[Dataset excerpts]
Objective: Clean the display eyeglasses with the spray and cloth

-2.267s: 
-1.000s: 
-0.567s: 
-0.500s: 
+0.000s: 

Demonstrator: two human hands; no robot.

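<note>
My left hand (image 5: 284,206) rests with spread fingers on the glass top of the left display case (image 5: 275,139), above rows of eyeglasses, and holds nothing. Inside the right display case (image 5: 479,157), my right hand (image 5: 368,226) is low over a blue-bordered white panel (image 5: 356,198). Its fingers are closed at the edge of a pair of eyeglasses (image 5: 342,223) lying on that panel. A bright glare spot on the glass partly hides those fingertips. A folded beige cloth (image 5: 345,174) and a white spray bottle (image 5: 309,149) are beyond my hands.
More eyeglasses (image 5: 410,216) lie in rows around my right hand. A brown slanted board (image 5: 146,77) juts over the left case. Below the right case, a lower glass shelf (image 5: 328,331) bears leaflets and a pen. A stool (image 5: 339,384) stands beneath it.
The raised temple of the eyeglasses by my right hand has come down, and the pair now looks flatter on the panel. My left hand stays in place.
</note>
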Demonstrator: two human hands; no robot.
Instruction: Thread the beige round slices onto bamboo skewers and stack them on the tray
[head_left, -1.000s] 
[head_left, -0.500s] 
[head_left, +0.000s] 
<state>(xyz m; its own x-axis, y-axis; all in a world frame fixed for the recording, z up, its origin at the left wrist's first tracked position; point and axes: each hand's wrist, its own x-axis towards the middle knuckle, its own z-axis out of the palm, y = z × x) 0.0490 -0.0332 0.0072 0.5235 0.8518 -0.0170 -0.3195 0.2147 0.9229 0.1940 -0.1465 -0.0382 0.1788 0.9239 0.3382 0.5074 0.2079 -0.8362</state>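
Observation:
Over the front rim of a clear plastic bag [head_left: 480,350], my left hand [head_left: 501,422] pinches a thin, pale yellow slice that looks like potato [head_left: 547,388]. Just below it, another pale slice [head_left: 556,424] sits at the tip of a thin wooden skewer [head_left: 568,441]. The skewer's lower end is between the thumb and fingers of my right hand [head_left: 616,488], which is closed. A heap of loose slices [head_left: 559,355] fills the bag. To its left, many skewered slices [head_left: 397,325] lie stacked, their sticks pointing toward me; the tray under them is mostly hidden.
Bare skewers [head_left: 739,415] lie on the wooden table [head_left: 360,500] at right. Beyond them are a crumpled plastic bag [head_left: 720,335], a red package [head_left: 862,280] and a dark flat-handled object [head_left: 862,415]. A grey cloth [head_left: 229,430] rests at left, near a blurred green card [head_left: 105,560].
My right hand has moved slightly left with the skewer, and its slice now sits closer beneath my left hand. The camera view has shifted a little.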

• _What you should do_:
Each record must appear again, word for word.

• _Finished task_:
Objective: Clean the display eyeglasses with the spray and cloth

-2.267s: 
-1.000s: 
-0.567s: 
-0.500s: 
+0.000s: 

Demonstrator: two human hands; no robot.

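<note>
My left hand (image 5: 284,206) rests with spread fingers on the glass top of the left display case (image 5: 275,139), above rows of eyeglasses, and holds nothing. Inside the right display case (image 5: 479,157), my right hand (image 5: 368,226) is low over a blue-bordered white panel (image 5: 356,198). Its fingers are closed at the edge of a pair of eyeglasses (image 5: 342,223) lying on that panel. A bright glare spot on the glass partly hides those fingertips. A folded beige cloth (image 5: 345,174) and a white spray bottle (image 5: 309,149) are beyond my hands.
More eyeglasses (image 5: 410,216) lie in rows around my right hand. A brown slanted board (image 5: 146,77) juts over the left case. Below the right case, a lower glass shelf (image 5: 328,331) bears leaflets and a pen. A stool (image 5: 339,384) stands beneath it.
The raised temple of the eyeglasses by my right hand has come down, and the pair now looks flatter on the panel. My left hand stays in place.
</note>
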Demonstrator: two human hands; no robot.
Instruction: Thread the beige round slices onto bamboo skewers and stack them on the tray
[head_left, -1.000s] 
[head_left, -0.500s] 
[head_left, +0.000s] 
<state>(xyz m; its own x-axis, y-axis; all in a world frame fixed for the recording, z up, its origin at the left wrist's first tracked position; point and axes: each hand's wrist, its own x-axis towards the middle knuckle, its own z-axis out of the palm, y = z × x) 0.0490 -0.0332 0.0072 0.5235 0.8518 -0.0170 -0.3195 0.2147 0.9229 0.1940 -0.1465 -0.0382 0.1788 0.9239 0.3382 0.5074 0.2079 -0.8362</state>
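Observation:
Over the front rim of a clear plastic bag [head_left: 480,350], my left hand [head_left: 501,422] pinches a thin, pale yellow slice that looks like potato [head_left: 547,388]. Just below it, another pale slice [head_left: 556,424] sits at the tip of a thin wooden skewer [head_left: 568,441]. The skewer's lower end is between the thumb and fingers of my right hand [head_left: 616,488], which is closed. A heap of loose slices [head_left: 559,355] fills the bag. To its left, many skewered slices [head_left: 397,325] lie stacked, their sticks pointing toward me; the tray under them is mostly hidden.
Bare skewers [head_left: 739,415] lie on the wooden table [head_left: 360,500] at right. Beyond them are a crumpled plastic bag [head_left: 720,335], a red package [head_left: 862,280] and a dark flat-handled object [head_left: 862,415]. A grey cloth [head_left: 229,430] rests at left, near a blurred green card [head_left: 105,560].
My right hand has moved slightly left with the skewer, and its slice now sits closer beneath my left hand. The camera view has shifted a little.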

With that, the exercise is finished.